25

Merging Text Transformer Models from Different Initializations #

Posted by: Kyungtae Kim, Minwoo Kim

Authors: Neha Verma (Johns Hopkins University), Maha Elbayad (Meta)

[paper link].

Although recent works on model merging have exhibited low- or zero-barrier mode connectivity between models with different initialization, model merging on transformer architecture has not yet been studied extensively. The application of previous merging techniques on the transformer structure is limited due to its unique structural characteristics, such as residual connection, multi-head attention (MHA), and sequential input. The paper merges separate transformer minima, proposing a new model merging technique to investigate the relationship between the pre-trained models’ minima in the loss landscape. Using permutation-based model merging, authors found lower loss barriers between minima compared to other model merging techniques such as model averaging. The results showed that the model has less sharp and isolated minima than previously expected.

The contributions of the researchers are listed as follows:

  1. They introduced a new transformer merging algorithm based on model permutation.
  2. They showed that the technique leads to decreased loss barriers between masked language models trained from different initializations compared to other merging methods.
  3. They extended their approach to fine-tuned models and showed consistently smaller loss barriers between models compared to vanilla merging.

Background #

Transformer #

Figure 1. Basic structure of a transformer.

Transformer is a type of sequence-to-sequence (seq2seq) models that takes a sequence of tokens as an input, and computes according to the input token. Unlike previous seq2seq models where a certain input token had a hard time affecting every output tokens, transformer uses self-attention, which allows all tokens to affect every output tokens. This allows for better performance in data where the distance between tokens has low relationship to the importance of the tokens’ importance. For more details on transformers and attention, see the paper ‘Attention is All You Need’.

Loss Landscape #

Loss landscape is a representation of the loss values around the weight space of the network. Loss landscape helps researchers see how well a neural network has been trained and gives researchers new insights on their models.

Figure 2. An example of a loss landscape of a deep learning model.

DNNs are trained by optimizing a loss function with an stochastic gradient descent (SGD) variant. The loss landscapes of these networks have been shown to contain infinitely many global minimizers that are reachable with the help of SGD. One reason for the abundance of minima is overparameterization, which leads different functions to behave similarly on the training data. Permutation and scaling invariances also lead to functionally identical minima that differ in the weight space. Prior works stated that the optima of loss functions are connected by simple curves over which training and test accuracy are nearly constant (no loss barrier).
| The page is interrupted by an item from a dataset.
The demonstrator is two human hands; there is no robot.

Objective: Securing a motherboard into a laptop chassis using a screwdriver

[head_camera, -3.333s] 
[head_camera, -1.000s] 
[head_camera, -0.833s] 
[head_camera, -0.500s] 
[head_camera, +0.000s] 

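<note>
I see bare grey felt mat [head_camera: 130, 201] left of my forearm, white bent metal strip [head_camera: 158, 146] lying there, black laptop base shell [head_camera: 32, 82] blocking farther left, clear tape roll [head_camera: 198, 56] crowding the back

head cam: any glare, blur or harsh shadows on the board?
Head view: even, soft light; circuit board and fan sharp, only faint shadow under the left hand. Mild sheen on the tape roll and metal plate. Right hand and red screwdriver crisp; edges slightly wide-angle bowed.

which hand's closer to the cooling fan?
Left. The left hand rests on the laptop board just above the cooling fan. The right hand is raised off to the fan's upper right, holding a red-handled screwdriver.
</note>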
This is called mode connectivity. Other researchers conjectured that if the permutation invariances of neural networks are taken into account, these optima are linearly mode connected, i.e. the linear path connecting these two models has no loss barrier. In the paper, the authors pay attention on how permutation between models could lead to similar or identical loss landscapes.

Model Interpolation #

Model interpolation is a technique that blends two or more models to create an intermediate model. This process is mostly done by averaging the model weights. Researchers found out that if fine-tuned models lie in a single low error basin, then the weight averaging performs similarly to ensembling, which combines the output of multiple fine-tuned model to hopefully obtain a better result. It is however not guaranteed that fine-tuned models (starting from the same initialization) will reside in the same loss basin. Prior work on linear interpolation-based model merging has focused on improving the algorithms used to bring the hidden units of two networks into alignment, in order to reduce the barrier to interpolation between them.
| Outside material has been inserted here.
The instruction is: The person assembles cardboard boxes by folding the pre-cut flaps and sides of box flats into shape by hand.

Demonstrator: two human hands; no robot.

Permutation-based Merging #

Feed-Forward Layers #

In this section, we explain how the authors of the paper used permutation to find the similarities between two distinct models and merge them. In short, permutation order that maximizes the cross-correlation of the models is calculated and the permutation is used to change the weight ordering.
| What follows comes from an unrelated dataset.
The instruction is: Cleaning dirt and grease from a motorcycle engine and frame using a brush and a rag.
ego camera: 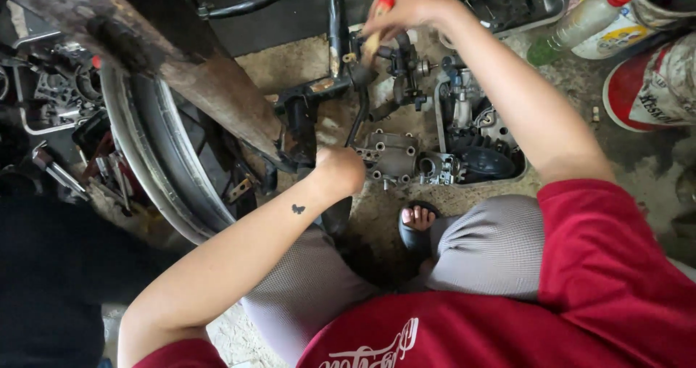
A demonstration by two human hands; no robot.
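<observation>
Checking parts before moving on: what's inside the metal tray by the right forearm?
The metal tray holds a black finned engine part and grey metal pieces; the right forearm covers its far side.

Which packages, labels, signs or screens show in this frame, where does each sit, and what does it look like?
Plastic bottle: top right, lying tilted, clear body, green base, red cap.
White container: under the bottle, rounded, with a colourful label.
Red and white container: right edge, rounded, printed lettering, grimy.
No signs or screens.

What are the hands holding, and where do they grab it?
The right hand grips a red-handled tool by its handle. The left hand reaches under the black frame; its hold is hidden.
</observation>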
In more details, given two models \(\theta_A\) and \(\theta_B\) trained from distinct initializations, the authors compute post-activation features for each layer or sublayer parameter \(\text{W}_l\subset \theta\) in order to compute the similar parts across models. The researchers compute \(d\) -dimensional activations across \(n\) tokens from both models \(\text{X}_A, \text{X}_B\in \mathbb{R}^{n\times d}\) . Then, the feature relatedness via cross-correlation is computed as

\[C=\text{corr}(\text{X}_A, \text{X}_B)=\frac{\mathbb{E}[(\text{X}_A-\boldsymbol{\mu}_{\text{X}_A})^\text{T}(\text{X}_B-\boldsymbol{\mu}_{\text{X}_B})]}{\boldsymbol{\sigma}_{\text{X}_A}\boldsymbol{\sigma}_{\text{X}_B}},\]

where \(\boldsymbol{\sigma}\) is a standard deviation vector, and \(\boldsymbol{\mu}\) is a mean vector. The features are standardized since the magnitude of features values can vary greatly depending on the initialization. Next, the permutation that gives the highest correlation score is computed, and is declared as the optimal computation. More specifically, given \(C\in\mathbb{R}^{d\times d}\) and a permutation mapping \(\pi\) , the optimal permutation is computed as follows:

\[\text{arg}\max_\pi \sum_{i=1}^{d} C(i, \pi(i)).\]

cf. The above problem is solved using the Jonker-Volgenant algorithm.

Next, the permutation mapping \(\pi\) is converted to a permutation matrix \(\text{P}\) . The matrix is then multiplied to the original weight matrix of \(B\) denoted as \(\text{W}_l^B \subset \theta_B\) . Then the permuted weight matrix \(\text{P}\text{W}_l^B\) closely resembles the weight \(A\) , denoted as \(\text{W}_l^A \subset \theta_A\) . Denoting the modified model parameters as \(\theta_B'\) , the final merged model is computed as \(\lambda\theta_A+(1-\lambda)\theta_B\) for some \(\lambda\in[0,1]\) .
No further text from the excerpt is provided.